Multithreading & Job Systems in C++ Games
"Task-based parallelism for games: job queues, work stealing, fiber-based systems, and safe patterns for avoiding data races in game loops."
TL;DR
Modern games run CPU-bound logic on all cores via a job system — a work queue where threads pick up tasks and execute them. The game loop becomes a graph of dependent jobs rather than a sequential loop. C++17 parallel algorithms and std::jthread (C++20) are good starting points; production engines use custom fiber-based or work-stealing job schedulers.

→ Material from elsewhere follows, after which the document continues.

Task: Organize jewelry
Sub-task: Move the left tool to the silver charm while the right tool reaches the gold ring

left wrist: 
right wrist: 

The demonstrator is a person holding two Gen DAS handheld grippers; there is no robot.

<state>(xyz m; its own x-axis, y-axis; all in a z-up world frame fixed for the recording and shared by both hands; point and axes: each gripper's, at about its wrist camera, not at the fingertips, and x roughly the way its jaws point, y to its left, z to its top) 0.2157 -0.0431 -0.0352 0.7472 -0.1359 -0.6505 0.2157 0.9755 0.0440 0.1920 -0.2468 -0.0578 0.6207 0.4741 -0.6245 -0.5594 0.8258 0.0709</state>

The problem with naive multithreading
// Wrong: data races on shared state
std::vector<Entity> entities;
auto t1 = std::thread([&]{ for (auto& e : entities) updatePhysics(e); });
auto t2 = std::thread([&]{ for (auto& e : entities) updateAI(e); });
// Physics and AI accessing the same entities concurrently → UBThe solution isn't locking everything — locks serialize execution and kill performance. The solution is partitioning work so threads don't share mutable state.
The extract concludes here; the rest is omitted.